BEGIN Data

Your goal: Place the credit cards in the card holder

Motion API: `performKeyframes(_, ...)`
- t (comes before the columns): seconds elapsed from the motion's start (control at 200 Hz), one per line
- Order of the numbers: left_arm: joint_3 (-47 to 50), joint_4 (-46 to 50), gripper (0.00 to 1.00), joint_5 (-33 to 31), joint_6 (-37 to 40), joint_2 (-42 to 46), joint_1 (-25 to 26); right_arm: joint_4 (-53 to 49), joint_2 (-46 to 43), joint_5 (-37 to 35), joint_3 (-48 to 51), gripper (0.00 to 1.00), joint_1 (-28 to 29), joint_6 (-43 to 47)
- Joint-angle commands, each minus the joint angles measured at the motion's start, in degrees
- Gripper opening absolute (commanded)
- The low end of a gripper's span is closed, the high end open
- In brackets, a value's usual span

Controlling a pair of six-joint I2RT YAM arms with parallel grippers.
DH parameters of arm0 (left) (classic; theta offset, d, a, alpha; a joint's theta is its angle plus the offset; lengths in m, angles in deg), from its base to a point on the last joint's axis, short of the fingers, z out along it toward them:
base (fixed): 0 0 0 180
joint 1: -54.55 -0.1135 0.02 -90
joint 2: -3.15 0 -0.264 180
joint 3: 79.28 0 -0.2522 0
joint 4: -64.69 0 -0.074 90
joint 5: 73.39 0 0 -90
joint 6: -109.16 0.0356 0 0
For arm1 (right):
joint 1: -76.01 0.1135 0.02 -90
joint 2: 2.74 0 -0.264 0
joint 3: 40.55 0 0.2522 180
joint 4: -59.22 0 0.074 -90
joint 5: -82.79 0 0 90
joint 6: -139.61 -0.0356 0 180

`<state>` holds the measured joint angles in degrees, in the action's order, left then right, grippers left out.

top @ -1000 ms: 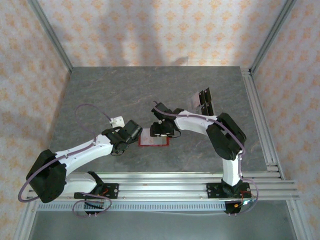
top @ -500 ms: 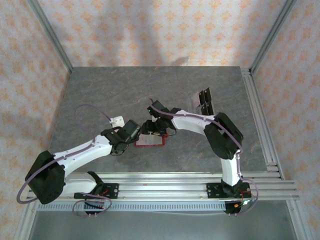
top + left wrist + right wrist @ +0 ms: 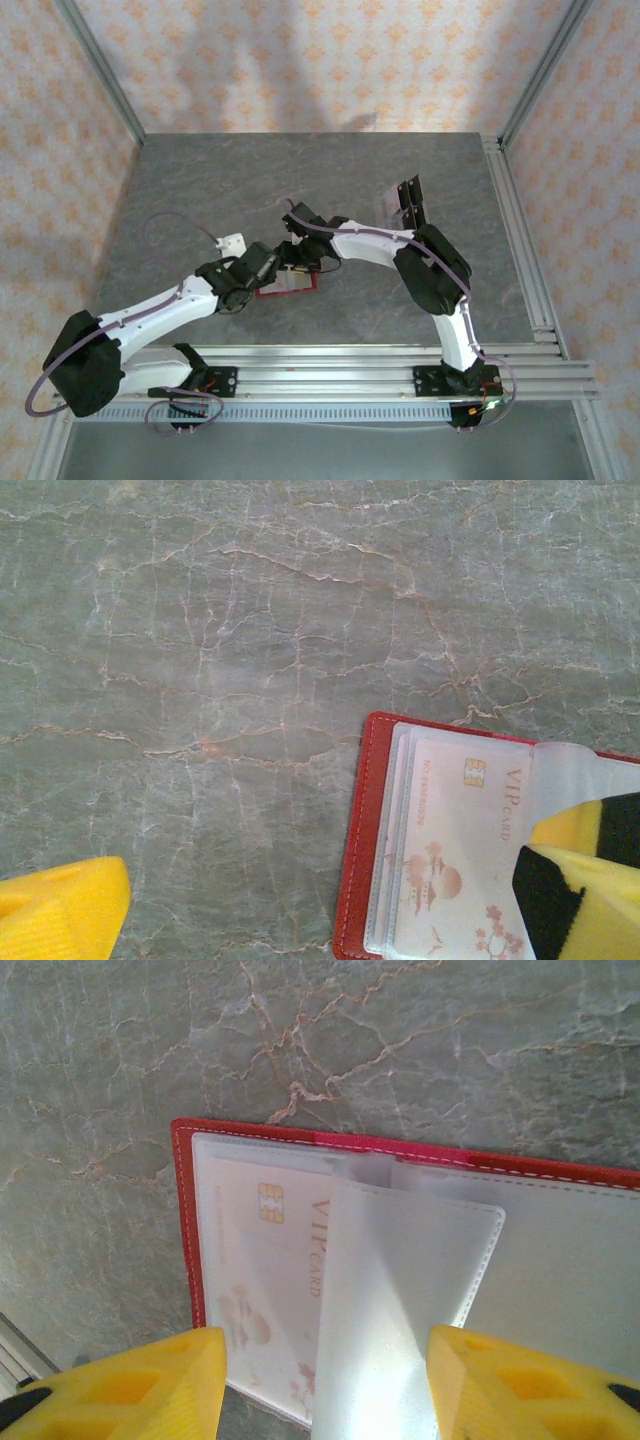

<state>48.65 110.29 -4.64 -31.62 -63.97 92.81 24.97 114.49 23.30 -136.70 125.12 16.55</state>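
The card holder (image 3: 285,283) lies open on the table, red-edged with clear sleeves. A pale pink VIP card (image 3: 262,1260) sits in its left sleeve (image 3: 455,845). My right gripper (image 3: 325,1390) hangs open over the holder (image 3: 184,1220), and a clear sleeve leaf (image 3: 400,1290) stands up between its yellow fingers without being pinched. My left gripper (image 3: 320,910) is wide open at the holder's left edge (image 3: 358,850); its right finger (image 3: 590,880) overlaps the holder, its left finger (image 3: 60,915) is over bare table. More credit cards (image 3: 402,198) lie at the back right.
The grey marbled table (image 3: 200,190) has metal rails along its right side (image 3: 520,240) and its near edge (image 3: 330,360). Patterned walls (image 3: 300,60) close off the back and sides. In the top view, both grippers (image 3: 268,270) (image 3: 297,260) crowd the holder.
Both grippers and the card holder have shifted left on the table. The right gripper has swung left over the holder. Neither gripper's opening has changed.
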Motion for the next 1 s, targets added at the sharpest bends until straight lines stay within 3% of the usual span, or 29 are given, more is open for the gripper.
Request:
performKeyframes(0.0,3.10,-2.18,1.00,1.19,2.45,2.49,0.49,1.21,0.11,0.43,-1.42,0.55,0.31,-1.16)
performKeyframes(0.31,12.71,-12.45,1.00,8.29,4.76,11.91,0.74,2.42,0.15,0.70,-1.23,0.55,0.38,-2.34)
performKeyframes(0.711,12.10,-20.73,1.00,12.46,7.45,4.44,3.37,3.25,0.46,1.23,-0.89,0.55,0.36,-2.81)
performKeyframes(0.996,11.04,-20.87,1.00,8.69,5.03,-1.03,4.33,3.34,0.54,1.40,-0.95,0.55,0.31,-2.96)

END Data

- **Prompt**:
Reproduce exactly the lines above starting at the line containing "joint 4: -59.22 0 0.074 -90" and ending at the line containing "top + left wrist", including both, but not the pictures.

- **Output of the exercise**:
joint 4: -59.22 0 0.074 -90
joint 5: -82.79 0 0 90
joint 6: -139.61 -0.0356 0 180

`<state>` holds the measured joint angles in degrees, in the action's order, left then right, grippers left out.

top @ -1000 ms: 
top @ -500 ms: 
top + left wrist + right wrist @ +0 ms: 

What the exercise required has been answered in full.